Hackman and Rauscher (2004) underline the connection between social justice and UDL as both prioritizing accessibility of learning materials to students from diverse backgrounds, and call for structural change not only leading to students’ higher academic achievement, but also empowerment. Accessibility in this sense is deeper than criticizing the one-size-fits-all approach in teaching. As Pliner and Johnson (2004) state, “it is our ethical and moral obligation to transform the practice of accessibility” (p.112) to democratize higher education where certain populations do not have the same chances due to the systemic inequalities. There are many areas of synergy between the frameworks of CML and UDL. For example, both recognize how social inequality systematically disadvantages certain students, and both seek to advance student empowerment and social justice. Additionally, both consider the importance of social context on student learning and equity and support student-centered approaches to instruction. These aims and overarching values provide the theoretical underpinnings of EdFilm and informed our redesign process. Next, we discuss features of the social context and student characteristics considered in our redesign process.
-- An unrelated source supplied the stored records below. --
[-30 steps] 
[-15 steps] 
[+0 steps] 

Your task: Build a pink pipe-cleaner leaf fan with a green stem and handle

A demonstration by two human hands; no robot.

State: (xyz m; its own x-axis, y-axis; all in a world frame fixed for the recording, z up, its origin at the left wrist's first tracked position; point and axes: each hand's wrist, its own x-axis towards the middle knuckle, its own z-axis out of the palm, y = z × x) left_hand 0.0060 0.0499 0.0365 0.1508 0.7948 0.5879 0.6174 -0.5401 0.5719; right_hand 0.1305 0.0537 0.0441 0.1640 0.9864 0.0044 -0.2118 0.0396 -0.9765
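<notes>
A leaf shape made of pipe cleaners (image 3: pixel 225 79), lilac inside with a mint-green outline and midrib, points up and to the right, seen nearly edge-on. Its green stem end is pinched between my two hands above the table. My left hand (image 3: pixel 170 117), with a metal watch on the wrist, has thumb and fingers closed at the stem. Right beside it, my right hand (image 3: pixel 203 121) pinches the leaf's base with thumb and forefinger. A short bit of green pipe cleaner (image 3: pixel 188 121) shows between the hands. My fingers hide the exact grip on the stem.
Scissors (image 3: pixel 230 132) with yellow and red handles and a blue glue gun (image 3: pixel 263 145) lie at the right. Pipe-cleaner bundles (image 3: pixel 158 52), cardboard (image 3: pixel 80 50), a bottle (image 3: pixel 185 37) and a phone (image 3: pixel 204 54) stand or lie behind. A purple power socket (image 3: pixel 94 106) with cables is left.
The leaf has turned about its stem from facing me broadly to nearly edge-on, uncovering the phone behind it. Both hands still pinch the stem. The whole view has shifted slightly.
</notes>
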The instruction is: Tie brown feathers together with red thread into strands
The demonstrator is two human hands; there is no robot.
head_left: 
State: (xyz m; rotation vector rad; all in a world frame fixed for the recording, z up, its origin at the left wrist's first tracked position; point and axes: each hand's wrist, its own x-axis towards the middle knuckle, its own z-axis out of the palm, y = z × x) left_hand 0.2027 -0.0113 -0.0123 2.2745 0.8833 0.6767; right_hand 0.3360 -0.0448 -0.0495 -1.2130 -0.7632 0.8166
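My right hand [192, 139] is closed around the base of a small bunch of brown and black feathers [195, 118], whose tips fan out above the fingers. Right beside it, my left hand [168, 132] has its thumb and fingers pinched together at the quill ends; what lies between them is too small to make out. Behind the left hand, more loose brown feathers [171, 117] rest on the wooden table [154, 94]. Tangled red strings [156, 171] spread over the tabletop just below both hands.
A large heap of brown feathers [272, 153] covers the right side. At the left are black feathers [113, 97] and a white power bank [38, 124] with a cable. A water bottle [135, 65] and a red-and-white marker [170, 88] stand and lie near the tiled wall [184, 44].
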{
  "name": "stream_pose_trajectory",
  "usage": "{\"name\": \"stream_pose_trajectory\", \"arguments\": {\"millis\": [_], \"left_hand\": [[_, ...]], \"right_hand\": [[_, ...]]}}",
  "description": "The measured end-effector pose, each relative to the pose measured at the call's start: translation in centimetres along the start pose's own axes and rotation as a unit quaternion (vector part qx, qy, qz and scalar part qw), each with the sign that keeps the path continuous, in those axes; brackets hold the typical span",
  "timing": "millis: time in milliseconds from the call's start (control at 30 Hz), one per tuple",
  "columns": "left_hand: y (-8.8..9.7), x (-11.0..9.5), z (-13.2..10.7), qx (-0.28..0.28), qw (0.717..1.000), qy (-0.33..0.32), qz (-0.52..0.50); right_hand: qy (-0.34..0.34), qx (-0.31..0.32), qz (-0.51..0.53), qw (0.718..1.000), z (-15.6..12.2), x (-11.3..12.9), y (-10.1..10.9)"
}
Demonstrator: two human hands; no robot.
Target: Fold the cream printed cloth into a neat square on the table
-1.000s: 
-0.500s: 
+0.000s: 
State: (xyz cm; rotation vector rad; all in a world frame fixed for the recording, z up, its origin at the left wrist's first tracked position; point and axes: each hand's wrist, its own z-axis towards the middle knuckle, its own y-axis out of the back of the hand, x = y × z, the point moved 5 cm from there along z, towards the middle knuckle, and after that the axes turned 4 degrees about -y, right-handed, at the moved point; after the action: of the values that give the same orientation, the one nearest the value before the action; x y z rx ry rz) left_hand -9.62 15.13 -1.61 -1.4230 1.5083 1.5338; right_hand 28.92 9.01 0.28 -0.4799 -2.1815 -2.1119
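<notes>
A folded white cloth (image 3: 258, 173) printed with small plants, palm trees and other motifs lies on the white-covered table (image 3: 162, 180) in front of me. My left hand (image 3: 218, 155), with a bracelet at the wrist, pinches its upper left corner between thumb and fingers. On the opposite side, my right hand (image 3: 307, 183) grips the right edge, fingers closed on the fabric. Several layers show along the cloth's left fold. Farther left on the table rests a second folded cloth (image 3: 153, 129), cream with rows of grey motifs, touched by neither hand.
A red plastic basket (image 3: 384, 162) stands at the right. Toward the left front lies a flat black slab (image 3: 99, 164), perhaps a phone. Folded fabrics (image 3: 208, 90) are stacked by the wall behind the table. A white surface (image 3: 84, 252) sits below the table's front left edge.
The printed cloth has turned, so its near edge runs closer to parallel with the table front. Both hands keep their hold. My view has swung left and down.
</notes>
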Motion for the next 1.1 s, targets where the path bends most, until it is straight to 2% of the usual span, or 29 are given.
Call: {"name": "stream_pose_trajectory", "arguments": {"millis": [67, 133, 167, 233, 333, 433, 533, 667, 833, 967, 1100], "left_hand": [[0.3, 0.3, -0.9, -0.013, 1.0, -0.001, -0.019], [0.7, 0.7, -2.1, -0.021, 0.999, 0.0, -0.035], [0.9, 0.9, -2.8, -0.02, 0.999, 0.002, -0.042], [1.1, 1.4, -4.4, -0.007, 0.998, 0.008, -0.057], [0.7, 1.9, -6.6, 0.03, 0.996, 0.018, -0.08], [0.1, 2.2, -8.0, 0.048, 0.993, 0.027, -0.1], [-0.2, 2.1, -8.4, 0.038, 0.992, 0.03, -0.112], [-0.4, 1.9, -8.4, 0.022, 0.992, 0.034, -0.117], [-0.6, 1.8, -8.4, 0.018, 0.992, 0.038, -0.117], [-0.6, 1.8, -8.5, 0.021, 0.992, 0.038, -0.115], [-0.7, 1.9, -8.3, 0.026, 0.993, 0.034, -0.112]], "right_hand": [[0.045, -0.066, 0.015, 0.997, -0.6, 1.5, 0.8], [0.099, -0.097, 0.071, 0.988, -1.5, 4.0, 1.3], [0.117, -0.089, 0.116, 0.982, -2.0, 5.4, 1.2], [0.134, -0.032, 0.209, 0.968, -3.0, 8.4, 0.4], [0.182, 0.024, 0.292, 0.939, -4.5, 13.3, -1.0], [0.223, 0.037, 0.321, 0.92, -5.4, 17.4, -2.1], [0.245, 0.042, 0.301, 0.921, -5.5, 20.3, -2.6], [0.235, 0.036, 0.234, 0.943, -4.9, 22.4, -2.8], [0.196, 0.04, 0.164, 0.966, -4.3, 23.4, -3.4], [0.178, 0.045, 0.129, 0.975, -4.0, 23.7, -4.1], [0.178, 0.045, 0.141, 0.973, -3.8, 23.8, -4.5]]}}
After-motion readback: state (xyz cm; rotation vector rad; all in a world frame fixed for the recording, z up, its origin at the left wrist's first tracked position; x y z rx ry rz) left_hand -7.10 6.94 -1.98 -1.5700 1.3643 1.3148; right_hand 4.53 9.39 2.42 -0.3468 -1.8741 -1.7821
Context and Student Characteristics
The social context of the summer and fall of 2020 was defined not only by the Covid-19 pandemic but also by a series of truly historic events: an uniquely-contentious and polarizing U.S. presidential campaign and election; a wave of racial justice protests in response to the police murder of George Floyd; media disinformation campaigns about the pandemic, the election, and the Black Lives Matter (BLM) movement; and rising poverty and inequality caused by the pandemic’s disproportionate effects on low-income and BIPOC communities. These socio-political factors caused heightened feelings of stress, fear, sadness, and anger for many. The pandemic also created particular challenges for undergraduate students including social isolation, mental health struggles, and financial stress. The summer of 2020 was also a time of collective grief for those who missed out on adolescent rites of passage such as graduation, prom, athletics, dating, and the experience of “going away to college.” We simply could not ignore the gravity of our historical moment when considering our course redesign for a remote learning context. We felt strongly that CML could empower students to understand, analyze, and meet the challenges of the current historical moment. We also recognized the need for flexibility, compassion, and humanization of the learning environment in order to support students through this unprecedented and grief-filled moment in history.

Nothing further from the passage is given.